*Your goal*. Scan the entries that follow and work out how many lines contain "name". Give the number and nothing else.

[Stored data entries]

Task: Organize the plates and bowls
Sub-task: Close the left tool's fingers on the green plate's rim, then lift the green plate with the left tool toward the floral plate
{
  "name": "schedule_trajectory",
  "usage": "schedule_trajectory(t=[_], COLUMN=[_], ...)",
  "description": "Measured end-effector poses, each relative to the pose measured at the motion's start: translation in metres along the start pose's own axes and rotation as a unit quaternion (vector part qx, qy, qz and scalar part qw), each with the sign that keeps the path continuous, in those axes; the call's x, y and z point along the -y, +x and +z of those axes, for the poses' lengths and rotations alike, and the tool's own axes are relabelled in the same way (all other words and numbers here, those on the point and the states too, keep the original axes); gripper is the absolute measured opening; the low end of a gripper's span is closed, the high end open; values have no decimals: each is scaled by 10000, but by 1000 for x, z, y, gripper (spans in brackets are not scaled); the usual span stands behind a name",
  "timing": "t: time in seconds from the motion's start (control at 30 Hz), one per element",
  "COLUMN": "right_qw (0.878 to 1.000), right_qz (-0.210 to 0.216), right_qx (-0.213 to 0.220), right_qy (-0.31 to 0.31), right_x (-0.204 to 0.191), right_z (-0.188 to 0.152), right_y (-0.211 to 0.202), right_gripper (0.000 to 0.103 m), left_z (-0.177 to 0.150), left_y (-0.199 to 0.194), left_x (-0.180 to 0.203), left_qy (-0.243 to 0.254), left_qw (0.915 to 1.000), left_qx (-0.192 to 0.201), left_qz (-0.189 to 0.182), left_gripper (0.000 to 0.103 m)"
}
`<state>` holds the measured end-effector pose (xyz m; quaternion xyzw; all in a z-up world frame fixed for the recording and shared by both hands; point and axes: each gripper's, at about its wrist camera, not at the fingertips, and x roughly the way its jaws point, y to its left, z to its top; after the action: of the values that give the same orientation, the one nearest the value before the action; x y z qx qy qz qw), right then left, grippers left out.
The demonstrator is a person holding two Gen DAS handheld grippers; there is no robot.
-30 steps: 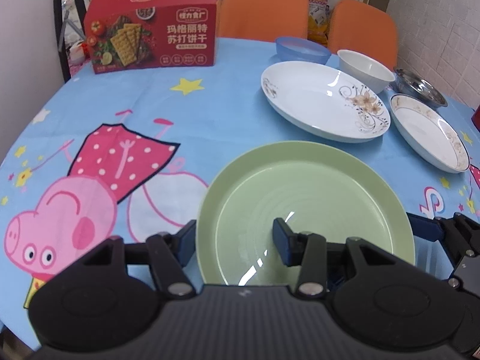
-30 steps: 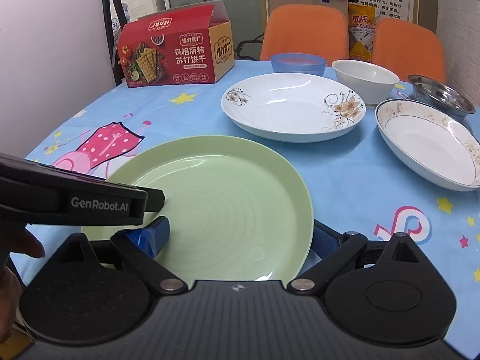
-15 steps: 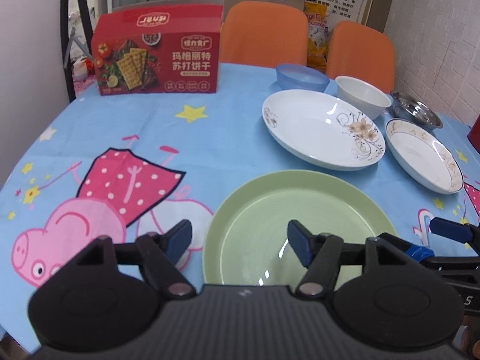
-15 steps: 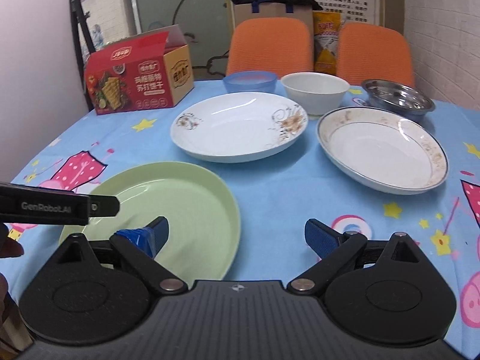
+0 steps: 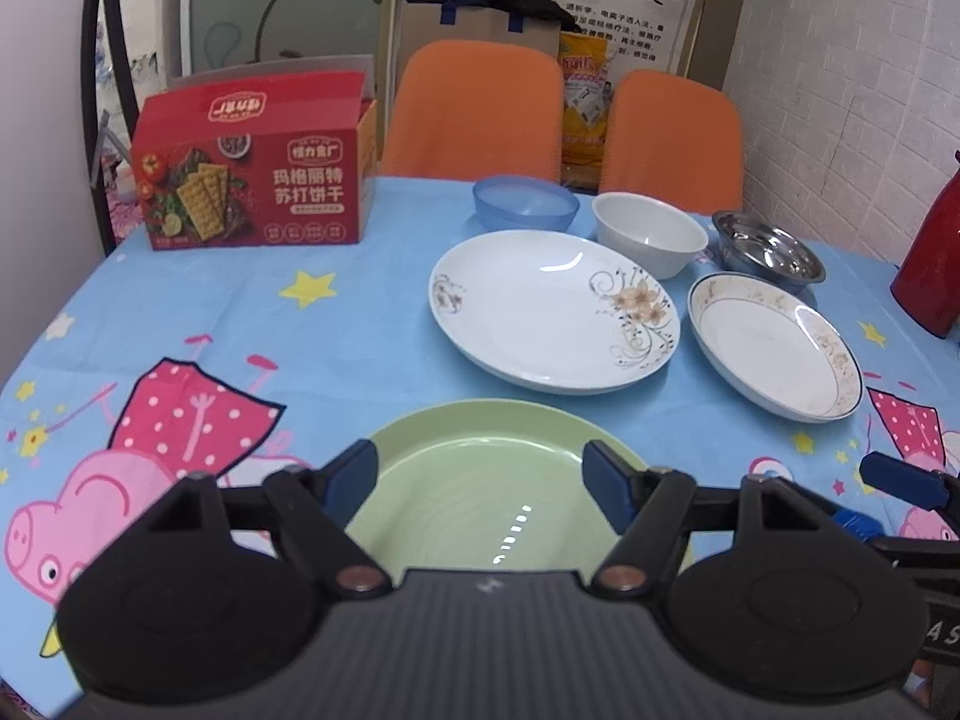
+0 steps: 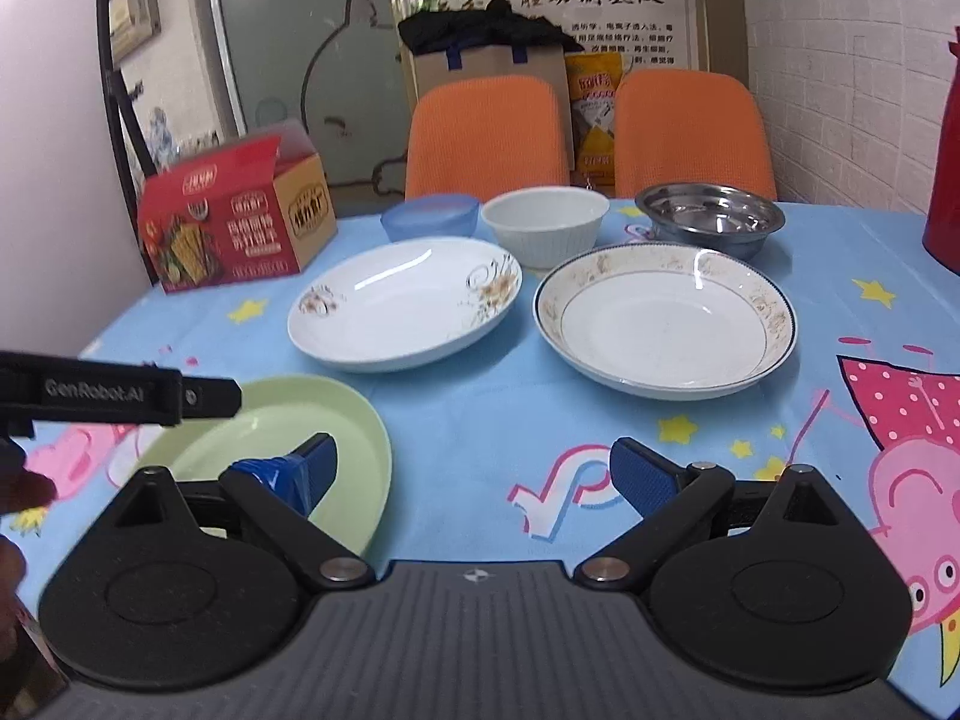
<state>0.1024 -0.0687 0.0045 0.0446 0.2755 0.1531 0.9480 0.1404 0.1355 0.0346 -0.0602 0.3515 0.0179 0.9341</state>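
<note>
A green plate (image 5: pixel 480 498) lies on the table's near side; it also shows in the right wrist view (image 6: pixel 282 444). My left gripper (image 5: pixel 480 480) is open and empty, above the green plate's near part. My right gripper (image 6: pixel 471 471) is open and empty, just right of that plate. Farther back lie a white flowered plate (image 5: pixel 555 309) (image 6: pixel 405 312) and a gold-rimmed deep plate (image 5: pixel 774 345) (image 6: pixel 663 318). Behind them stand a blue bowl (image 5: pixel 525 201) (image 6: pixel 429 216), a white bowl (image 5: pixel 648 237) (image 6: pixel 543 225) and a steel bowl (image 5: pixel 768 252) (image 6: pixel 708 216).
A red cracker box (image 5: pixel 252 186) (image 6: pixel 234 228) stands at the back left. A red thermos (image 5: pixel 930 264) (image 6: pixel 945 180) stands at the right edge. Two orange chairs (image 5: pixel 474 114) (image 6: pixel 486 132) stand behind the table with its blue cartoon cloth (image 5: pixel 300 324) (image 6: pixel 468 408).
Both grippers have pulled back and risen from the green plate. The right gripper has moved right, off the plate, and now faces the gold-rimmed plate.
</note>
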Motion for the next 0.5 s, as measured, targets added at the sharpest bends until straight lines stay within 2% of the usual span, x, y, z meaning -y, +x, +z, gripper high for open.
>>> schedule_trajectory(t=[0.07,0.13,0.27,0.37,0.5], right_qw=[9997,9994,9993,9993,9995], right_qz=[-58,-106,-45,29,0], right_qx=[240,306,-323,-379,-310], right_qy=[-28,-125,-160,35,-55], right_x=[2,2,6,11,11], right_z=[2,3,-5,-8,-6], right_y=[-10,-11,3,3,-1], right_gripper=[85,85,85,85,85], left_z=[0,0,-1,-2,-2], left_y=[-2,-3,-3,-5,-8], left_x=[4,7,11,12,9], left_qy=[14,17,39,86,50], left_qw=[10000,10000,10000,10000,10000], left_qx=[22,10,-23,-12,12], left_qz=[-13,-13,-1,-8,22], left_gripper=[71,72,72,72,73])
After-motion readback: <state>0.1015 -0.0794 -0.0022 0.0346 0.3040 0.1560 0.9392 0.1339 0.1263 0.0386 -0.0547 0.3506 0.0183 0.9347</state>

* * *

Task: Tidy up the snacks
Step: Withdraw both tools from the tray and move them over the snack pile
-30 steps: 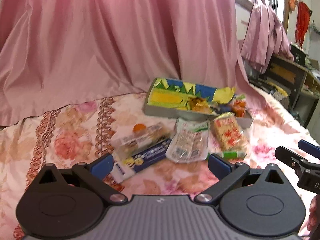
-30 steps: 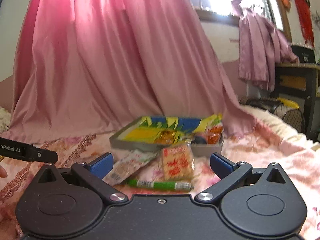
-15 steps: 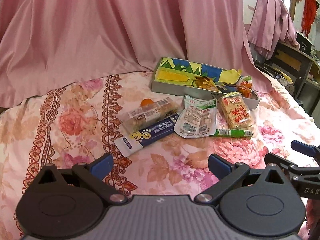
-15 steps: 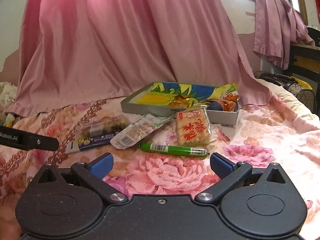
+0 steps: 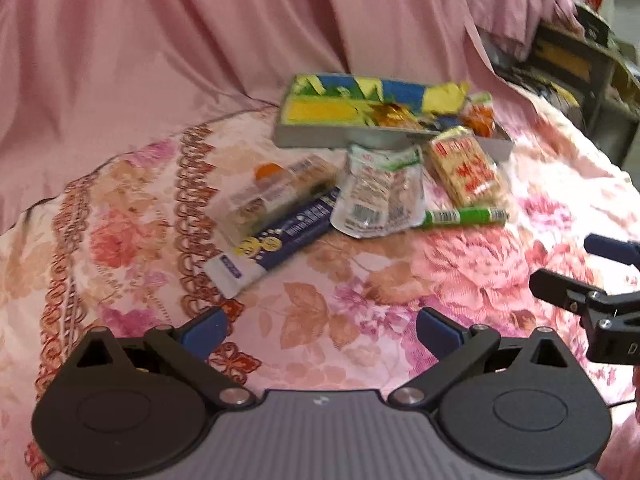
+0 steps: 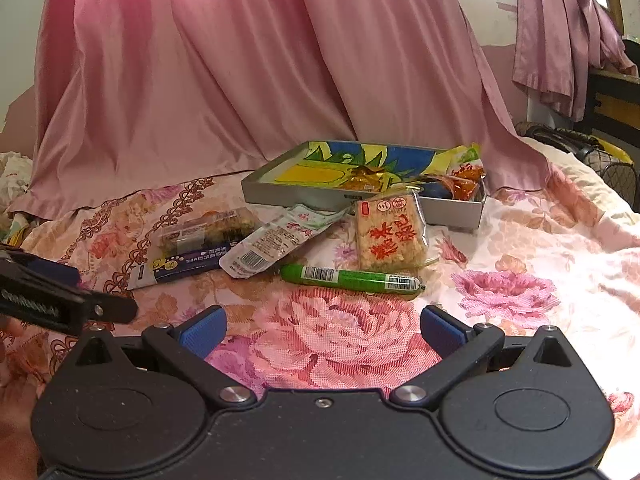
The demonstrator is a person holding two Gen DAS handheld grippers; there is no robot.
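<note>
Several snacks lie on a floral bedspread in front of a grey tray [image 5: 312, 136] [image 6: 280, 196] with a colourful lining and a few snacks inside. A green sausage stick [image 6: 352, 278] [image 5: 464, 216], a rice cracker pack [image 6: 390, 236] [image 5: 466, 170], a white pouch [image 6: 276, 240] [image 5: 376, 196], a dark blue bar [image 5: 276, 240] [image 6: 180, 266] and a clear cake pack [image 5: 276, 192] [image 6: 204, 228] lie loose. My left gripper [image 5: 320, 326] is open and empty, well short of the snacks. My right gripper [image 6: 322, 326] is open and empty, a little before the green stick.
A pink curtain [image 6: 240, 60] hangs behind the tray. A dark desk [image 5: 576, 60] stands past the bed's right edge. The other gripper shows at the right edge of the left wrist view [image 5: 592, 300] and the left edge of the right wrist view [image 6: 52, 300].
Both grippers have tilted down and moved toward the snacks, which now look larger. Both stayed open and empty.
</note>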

*Answer to this problem*. 2